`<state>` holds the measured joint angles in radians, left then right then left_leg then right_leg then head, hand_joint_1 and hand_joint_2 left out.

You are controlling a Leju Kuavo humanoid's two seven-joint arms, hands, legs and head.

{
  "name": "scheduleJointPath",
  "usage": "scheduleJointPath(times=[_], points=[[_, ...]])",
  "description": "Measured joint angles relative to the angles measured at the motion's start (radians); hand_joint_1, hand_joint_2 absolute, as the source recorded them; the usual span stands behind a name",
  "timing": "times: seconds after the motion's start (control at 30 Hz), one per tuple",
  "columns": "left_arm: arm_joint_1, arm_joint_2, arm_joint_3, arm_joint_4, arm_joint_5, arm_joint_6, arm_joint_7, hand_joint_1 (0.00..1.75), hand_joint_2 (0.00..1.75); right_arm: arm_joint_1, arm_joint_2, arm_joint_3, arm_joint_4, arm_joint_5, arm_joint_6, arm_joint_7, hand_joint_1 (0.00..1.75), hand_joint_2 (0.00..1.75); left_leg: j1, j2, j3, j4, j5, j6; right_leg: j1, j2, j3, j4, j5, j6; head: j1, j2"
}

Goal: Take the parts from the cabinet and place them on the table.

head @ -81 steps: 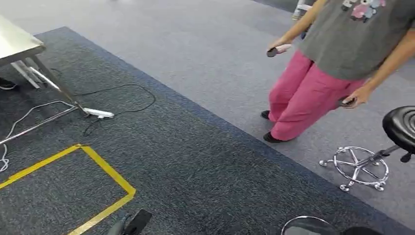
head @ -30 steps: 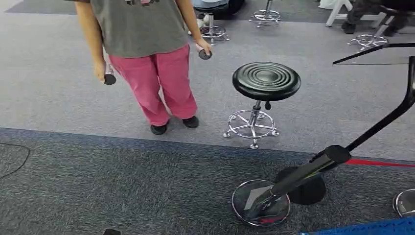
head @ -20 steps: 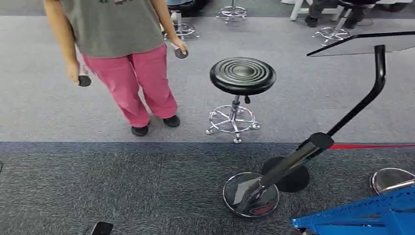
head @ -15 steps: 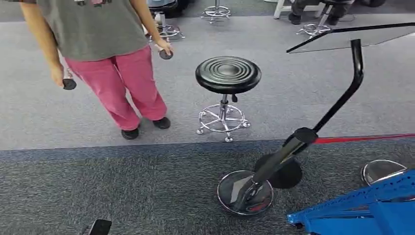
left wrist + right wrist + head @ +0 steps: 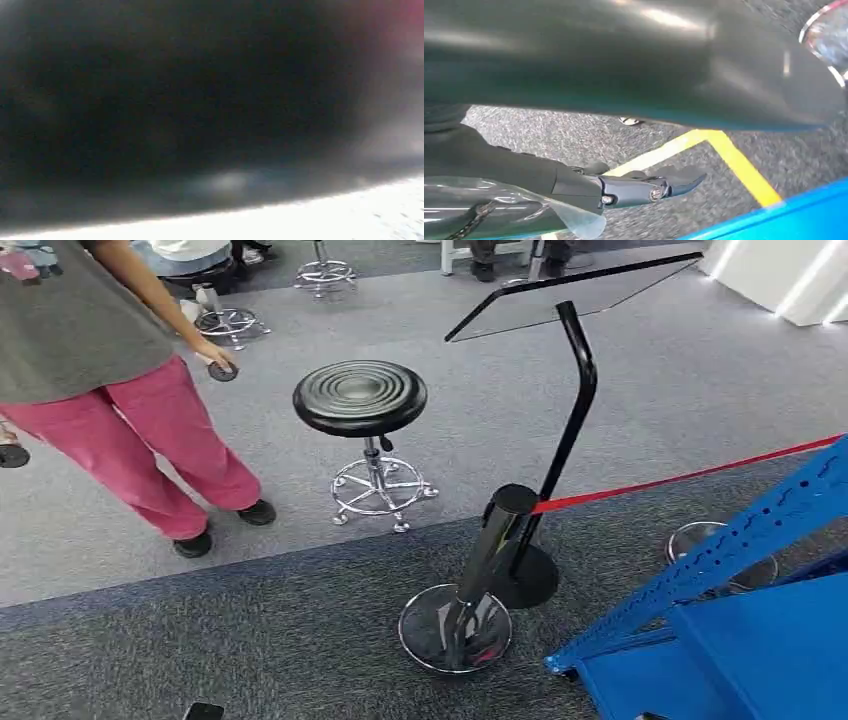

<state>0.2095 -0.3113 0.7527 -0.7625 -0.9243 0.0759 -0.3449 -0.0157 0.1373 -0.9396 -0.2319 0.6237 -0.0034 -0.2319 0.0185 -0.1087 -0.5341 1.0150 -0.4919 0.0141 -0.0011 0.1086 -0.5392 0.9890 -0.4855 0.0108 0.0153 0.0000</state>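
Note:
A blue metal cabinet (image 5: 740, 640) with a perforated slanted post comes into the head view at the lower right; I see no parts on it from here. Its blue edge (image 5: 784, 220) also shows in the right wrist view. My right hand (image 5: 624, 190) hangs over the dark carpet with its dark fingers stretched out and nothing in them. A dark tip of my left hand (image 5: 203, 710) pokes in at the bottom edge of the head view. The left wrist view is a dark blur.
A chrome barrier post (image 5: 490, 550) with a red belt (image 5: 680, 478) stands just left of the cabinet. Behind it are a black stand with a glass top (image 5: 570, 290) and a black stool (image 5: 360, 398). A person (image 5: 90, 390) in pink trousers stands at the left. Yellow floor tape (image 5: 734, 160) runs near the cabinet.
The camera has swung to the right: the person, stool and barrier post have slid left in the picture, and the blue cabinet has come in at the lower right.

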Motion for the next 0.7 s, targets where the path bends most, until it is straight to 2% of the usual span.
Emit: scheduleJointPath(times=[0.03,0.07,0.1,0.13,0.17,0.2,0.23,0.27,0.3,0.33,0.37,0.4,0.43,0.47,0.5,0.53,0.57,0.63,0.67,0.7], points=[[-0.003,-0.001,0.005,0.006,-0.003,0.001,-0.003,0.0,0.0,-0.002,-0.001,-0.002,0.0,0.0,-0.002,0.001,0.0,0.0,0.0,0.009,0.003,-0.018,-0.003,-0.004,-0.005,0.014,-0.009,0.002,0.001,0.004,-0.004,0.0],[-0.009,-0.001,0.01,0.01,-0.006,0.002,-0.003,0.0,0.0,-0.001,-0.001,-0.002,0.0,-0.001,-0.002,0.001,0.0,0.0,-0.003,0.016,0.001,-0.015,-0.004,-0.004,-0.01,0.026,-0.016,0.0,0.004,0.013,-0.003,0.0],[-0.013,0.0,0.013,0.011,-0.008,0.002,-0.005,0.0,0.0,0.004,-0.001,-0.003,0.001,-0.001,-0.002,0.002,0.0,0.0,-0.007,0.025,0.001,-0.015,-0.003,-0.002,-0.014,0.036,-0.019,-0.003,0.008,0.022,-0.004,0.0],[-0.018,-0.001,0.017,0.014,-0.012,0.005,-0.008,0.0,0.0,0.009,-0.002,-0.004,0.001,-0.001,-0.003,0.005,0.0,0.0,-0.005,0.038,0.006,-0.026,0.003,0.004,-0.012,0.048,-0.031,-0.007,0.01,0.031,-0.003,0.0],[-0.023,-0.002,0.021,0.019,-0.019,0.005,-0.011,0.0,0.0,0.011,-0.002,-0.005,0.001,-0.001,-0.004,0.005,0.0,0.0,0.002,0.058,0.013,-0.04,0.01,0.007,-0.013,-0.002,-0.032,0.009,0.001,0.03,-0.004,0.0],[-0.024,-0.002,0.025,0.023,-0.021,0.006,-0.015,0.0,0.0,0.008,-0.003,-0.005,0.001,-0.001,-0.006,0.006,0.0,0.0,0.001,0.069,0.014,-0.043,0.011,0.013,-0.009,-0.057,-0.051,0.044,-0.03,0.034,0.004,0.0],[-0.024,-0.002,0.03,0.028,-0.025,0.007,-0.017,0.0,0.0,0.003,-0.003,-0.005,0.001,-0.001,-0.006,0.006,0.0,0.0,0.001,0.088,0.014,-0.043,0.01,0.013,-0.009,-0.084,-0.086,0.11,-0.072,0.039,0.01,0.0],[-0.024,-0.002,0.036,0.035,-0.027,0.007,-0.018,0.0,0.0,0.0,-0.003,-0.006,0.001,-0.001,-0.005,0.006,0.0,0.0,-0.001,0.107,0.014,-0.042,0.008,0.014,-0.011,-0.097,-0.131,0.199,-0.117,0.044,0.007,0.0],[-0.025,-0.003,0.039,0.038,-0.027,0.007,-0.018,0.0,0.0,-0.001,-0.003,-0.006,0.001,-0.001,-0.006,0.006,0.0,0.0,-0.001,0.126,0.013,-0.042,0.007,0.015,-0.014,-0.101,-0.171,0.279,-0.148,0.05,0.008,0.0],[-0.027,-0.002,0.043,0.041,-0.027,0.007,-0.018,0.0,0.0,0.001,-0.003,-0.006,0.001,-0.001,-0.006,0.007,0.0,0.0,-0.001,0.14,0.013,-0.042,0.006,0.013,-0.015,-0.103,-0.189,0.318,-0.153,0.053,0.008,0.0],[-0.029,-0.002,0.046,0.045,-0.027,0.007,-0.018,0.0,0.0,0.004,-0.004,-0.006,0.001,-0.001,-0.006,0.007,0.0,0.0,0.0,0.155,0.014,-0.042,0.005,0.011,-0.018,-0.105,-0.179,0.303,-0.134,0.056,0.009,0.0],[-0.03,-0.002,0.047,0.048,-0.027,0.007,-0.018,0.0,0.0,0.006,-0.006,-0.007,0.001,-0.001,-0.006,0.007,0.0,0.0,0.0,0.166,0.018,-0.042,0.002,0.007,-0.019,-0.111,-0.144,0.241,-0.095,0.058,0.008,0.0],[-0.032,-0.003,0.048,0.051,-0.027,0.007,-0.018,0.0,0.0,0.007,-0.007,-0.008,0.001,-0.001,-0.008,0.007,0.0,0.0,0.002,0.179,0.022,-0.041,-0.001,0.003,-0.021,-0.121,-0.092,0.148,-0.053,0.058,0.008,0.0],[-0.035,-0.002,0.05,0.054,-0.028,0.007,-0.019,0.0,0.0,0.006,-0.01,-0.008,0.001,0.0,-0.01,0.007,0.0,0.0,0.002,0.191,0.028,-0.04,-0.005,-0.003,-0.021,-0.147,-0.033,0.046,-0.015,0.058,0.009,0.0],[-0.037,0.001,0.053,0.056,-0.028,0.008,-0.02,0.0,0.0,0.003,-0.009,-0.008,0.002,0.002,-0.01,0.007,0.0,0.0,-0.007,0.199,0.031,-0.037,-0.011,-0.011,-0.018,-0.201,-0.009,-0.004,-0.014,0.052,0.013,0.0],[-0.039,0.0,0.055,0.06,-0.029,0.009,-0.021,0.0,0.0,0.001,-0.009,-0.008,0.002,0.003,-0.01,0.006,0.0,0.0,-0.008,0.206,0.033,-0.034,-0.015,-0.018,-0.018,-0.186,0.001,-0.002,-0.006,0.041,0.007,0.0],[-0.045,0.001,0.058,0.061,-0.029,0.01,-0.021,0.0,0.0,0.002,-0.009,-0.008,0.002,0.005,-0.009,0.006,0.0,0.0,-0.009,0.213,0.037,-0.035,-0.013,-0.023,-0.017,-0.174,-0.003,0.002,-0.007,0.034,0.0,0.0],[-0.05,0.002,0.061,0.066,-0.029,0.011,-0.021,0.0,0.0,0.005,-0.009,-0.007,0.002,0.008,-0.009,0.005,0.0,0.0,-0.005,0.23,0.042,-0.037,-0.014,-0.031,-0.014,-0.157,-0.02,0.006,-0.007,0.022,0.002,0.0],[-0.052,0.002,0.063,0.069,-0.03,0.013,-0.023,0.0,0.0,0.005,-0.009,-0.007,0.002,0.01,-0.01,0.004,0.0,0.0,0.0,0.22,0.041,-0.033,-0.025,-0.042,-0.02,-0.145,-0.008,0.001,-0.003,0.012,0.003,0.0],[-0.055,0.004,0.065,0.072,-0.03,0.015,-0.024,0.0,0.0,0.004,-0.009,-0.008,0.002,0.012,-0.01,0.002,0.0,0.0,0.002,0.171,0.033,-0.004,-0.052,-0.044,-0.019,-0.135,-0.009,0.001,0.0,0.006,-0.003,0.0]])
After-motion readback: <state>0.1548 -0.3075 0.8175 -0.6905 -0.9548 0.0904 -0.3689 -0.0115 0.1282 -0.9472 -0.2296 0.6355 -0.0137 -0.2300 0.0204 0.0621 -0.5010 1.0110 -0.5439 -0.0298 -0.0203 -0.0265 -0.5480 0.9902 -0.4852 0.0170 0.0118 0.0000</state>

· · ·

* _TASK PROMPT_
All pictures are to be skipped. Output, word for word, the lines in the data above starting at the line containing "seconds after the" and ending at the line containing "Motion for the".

* _ANSWER TO THE PROBLEM_
  "timing": "times: seconds after the motion's start (control at 30 Hz), one per tuple",
  "columns": "left_arm: arm_joint_1, arm_joint_2, arm_joint_3, arm_joint_4, arm_joint_5, arm_joint_6, arm_joint_7, hand_joint_1 (0.00..1.75), hand_joint_2 (0.00..1.75); right_arm: arm_joint_1, arm_joint_2, arm_joint_3, arm_joint_4, arm_joint_5, arm_joint_6, arm_joint_7, hand_joint_1 (0.00..1.75), hand_joint_2 (0.00..1.75); left_leg: j1, j2, j3, j4, j5, j6; right_leg: j1, j2, j3, j4, j5, j6; head: j1, j2"
}

Goal: Take the parts from the cabinet and place them on the table.

head @ -81 steps: 
head @ -30 steps: 
head @ -20 steps: 
head @ -15 steps: 
left wrist + right wrist + head @ +0 steps: 

<state>0.2095 -0.3113 0.7527 -0.7625 -0.9243 0.0759 -0.3449 -0.0157 0.1373 -0.9396 -0.2319 0.6237 -0.0034 -0.2319 0.0185 -0.1087 -0.5341 1.0150 -0.4919 0.0141 -0.0011 0.1086 -0.5392 0.9890 -0.4855 0.0108 0.0153 0.0000</state>
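Note:
A blue metal cabinet (image 5: 740, 640) with a perforated slanted post comes into the head view at the lower right; I see no parts on it from here. Its blue edge (image 5: 784, 220) also shows in the right wrist view. My right hand (image 5: 624, 190) hangs over the dark carpet with its dark fingers stretched out and nothing in them. A dark tip of my left hand (image 5: 203, 710) pokes in at the bottom edge of the head view. The left wrist view is a dark blur.
A chrome barrier post (image 5: 490, 550) with a red belt (image 5: 680, 478) stands just left of the cabinet. Behind it are a black stand with a glass top (image 5: 570, 290) and a black stool (image 5: 360, 398). A person (image 5: 90, 390) in pink trousers stands at the left. Yellow floor tape (image 5: 734, 160) runs near the cabinet.
The camera has swung to the right: the person, stool and barrier post have slid left in the picture, and the blue cabinet has come in at the lower right.
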
Motion for the next 0.7 s, targets where the path bends most, until it is straight to 2% of the usual span.

The exercise is done, with nothing more to add.